Other issues included the best way to plan out the relationships, what to do about reciprocal relationships between pages, the same relationship expressed multiple times and where in XHTML document the relationships should be expressed. It seemed logical to lay out all of the possible relationships based on the available descriptive vocabulary before ever looking at the actual web page to be marked up, but the web pages themselves were not predictable enough to make that work. It was easier (though probably less consistent) to actually comb through each page with the list of elements in hand, asking which element described this particular relationship. Also, some relationships varied from my original conception of them depending on whether there was a URI that could be used or if there was only text on the web page that could be used.

Another question that was not resolved was the problem of what to do about two CBSR web pages that have reciprocal relationships. CBSR has the part ESTC and the ESTC is part of CBSR. This is the same relationship expressed two different ways. Does it need to be expressed on both pages? The relationship was marked up on both pages for this project.

Table 8: RDF relationship between CBSR and ESTC
Subject Predicate Object
http://cbsr.ucr.edu/ dcterms:hasPart http://estc.ucr.edu/
http://estc.ucr.edu/ dcterms:isPartOf http://cbsr.ucr.edu/

Each page could express the same relationship multiple times. The question was easy to test and resolve. The relationship was marked up in the web page multiple times and the resulting RDF relationships were examined in Fuzz, which showed that the multiple markups were identical.

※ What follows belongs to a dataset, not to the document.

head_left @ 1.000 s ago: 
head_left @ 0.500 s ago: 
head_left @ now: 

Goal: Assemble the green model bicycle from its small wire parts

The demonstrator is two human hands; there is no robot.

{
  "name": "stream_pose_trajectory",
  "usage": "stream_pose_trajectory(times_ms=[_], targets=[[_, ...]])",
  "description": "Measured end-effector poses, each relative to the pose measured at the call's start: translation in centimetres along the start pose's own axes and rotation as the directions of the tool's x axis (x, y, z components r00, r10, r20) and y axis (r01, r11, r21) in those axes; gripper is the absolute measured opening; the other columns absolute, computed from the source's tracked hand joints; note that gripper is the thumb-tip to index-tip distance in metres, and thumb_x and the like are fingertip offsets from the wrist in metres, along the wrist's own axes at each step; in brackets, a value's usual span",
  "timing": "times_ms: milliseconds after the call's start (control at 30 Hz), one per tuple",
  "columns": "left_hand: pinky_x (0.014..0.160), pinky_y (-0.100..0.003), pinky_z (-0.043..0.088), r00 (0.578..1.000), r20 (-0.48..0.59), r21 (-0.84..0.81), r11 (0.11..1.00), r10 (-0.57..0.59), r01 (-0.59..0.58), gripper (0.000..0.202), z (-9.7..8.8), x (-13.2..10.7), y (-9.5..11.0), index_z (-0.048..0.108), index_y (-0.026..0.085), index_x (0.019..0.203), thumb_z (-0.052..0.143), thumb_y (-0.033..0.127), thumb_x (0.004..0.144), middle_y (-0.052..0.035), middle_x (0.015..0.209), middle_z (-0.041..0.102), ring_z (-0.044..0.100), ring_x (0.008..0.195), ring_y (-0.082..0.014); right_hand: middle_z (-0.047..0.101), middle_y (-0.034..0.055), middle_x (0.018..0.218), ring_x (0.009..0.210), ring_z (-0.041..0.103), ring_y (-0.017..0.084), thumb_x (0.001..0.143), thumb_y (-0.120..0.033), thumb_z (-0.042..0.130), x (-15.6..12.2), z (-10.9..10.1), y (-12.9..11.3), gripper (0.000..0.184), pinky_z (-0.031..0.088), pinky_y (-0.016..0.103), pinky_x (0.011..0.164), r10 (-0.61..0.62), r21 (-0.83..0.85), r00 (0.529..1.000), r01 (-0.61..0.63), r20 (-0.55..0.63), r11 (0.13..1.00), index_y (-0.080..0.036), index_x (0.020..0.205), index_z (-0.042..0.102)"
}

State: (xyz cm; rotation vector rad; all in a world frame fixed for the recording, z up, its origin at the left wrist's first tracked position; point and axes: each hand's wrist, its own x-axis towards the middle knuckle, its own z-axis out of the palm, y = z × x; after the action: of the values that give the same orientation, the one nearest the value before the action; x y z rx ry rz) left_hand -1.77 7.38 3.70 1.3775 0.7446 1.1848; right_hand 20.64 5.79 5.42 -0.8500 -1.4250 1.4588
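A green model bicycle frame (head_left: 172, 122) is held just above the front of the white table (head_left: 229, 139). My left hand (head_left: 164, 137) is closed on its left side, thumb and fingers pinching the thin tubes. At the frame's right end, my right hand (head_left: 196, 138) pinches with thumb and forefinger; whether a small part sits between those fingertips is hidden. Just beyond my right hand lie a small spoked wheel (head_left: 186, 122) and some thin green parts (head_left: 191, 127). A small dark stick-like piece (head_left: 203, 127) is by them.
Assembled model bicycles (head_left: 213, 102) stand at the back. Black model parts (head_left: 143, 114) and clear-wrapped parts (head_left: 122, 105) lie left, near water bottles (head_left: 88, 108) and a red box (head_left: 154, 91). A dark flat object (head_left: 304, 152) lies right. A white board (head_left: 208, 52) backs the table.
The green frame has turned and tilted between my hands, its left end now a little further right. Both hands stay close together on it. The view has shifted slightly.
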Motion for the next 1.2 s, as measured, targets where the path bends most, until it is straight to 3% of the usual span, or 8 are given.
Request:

Thus, each relationship only needs to be marked up once on any given page.

Despite the fact that the main selling point of RDFa is that the user can mark up data directly in the body of the XHTML document, this is not always actually possible. If there was nothing in the body to which markup could be attached, it was placed in the head of the document. It is also of interest to note that it was actually easier to do the markup in the head than in the body of the document.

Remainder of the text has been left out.